To find fractures of the limbs, pelvis, torso, lumbar spine, and rib cage, a significant number of X-rays from various institutions were used to train the AI algorithm (AI BoneView).

The performance of human readers with and without AI support was compared, with the performance of expert human readers (musculoskeletal radiologists, who are subspecialized radiology specialists after obtaining specific training on reading bone x-rays) defining the gold standard.

Radiologists, orthopedic surgeons, emergency room doctors, physician assistants, rheumatologists, and family doctors all of whom interpret x-rays in real clinical practice to identify fractures in their patients were among the readers employed to imitate real-life scenarios.

With and without AI aid, the diagnostic accuracy of each reader’s fractures was measured against the industry benchmark. They also evaluated how well AI performed diagnostically when compared to the industry standard.

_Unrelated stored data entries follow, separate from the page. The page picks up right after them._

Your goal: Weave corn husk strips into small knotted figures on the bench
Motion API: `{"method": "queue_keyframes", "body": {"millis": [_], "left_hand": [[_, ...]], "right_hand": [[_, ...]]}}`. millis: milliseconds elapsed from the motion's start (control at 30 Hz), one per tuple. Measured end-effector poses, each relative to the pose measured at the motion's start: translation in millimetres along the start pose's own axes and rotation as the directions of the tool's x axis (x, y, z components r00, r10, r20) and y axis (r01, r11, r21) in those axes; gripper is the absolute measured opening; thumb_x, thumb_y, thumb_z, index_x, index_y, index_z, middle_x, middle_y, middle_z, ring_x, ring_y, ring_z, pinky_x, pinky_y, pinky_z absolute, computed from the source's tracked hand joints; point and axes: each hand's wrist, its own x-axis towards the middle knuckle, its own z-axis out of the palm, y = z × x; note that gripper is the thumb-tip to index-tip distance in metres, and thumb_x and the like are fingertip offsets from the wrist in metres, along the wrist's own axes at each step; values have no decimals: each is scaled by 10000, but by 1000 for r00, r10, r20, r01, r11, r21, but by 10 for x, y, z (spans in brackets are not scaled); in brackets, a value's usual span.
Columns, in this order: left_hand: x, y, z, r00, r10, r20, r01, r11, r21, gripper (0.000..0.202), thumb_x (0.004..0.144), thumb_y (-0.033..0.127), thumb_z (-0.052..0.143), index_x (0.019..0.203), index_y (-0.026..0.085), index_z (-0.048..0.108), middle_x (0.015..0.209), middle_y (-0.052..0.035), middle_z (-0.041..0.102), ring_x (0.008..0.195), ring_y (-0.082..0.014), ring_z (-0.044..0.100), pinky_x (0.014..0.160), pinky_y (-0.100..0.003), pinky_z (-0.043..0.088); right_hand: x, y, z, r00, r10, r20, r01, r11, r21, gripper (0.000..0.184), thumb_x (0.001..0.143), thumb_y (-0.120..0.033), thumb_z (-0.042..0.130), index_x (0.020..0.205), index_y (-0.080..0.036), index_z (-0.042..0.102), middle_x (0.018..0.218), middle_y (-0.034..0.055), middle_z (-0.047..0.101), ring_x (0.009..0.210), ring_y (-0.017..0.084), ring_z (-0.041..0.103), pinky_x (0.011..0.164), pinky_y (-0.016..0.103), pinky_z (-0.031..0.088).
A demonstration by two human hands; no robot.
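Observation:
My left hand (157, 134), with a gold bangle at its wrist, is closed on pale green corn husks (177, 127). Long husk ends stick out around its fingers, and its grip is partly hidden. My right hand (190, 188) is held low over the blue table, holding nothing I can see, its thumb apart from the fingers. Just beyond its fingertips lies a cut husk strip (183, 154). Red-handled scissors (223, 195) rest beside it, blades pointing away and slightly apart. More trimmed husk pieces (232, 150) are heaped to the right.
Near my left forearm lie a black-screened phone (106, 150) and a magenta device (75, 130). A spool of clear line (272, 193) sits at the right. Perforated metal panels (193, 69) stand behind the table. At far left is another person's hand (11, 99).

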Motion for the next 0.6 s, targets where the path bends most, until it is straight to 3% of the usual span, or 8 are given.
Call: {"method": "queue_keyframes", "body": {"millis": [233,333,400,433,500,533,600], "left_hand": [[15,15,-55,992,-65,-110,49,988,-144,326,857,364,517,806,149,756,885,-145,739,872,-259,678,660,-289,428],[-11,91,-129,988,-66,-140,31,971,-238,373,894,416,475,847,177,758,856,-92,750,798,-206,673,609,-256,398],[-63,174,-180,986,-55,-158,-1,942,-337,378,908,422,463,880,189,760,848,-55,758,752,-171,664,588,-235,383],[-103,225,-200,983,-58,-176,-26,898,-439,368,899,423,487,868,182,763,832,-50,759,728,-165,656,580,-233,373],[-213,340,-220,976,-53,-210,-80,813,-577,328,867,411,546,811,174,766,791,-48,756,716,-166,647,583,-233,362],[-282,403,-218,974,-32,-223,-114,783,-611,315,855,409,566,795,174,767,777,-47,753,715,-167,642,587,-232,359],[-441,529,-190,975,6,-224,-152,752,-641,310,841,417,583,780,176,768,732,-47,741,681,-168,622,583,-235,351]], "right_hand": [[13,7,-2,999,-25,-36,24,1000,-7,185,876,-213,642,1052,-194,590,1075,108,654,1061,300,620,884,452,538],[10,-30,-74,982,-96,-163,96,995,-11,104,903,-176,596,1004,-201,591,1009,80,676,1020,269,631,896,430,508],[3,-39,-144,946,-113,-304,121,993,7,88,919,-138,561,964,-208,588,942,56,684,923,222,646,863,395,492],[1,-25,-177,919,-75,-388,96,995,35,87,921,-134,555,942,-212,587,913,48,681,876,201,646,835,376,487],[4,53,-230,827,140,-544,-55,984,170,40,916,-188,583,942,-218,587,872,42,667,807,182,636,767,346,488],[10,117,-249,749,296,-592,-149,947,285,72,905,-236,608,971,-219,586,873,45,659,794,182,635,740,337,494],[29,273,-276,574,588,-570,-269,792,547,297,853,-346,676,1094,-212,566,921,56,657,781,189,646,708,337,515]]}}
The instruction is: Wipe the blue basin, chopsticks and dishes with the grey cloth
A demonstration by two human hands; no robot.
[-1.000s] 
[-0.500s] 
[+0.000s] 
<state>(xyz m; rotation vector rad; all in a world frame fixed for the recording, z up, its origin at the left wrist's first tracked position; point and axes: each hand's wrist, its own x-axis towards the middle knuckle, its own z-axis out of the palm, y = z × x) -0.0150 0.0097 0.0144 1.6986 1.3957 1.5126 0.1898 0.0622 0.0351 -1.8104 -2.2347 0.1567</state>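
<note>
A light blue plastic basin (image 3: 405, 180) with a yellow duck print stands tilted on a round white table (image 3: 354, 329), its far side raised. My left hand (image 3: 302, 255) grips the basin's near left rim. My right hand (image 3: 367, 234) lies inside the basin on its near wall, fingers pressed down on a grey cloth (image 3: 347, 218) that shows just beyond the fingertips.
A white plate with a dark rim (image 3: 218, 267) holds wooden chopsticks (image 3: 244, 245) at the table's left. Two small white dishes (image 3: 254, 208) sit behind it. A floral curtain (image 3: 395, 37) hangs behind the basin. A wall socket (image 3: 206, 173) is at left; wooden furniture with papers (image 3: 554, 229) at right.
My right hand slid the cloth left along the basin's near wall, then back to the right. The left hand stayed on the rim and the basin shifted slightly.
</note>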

AI aid improved specificity by 5%, enhanced reader sensitivity by 16% for tests with more than one fracture, and decreased missed fractures by 29%.

Guermazi thinks artificial intelligence (AI) has the potential to be an effective tool for radiologists and other medical professionals to improve diagnostic performance and efficiency while maybe enhancing patient experience during hospital or clinic visits.

“Our study was focused on fracture diagnosis, but similar concept can be applied to other diseases and disorders. Our ongoing research interest is to how best to utilize AI to help human healthcare providers to improve patient care, rather than making AI replace human healthcare providers. Our study showed one such example,” he added.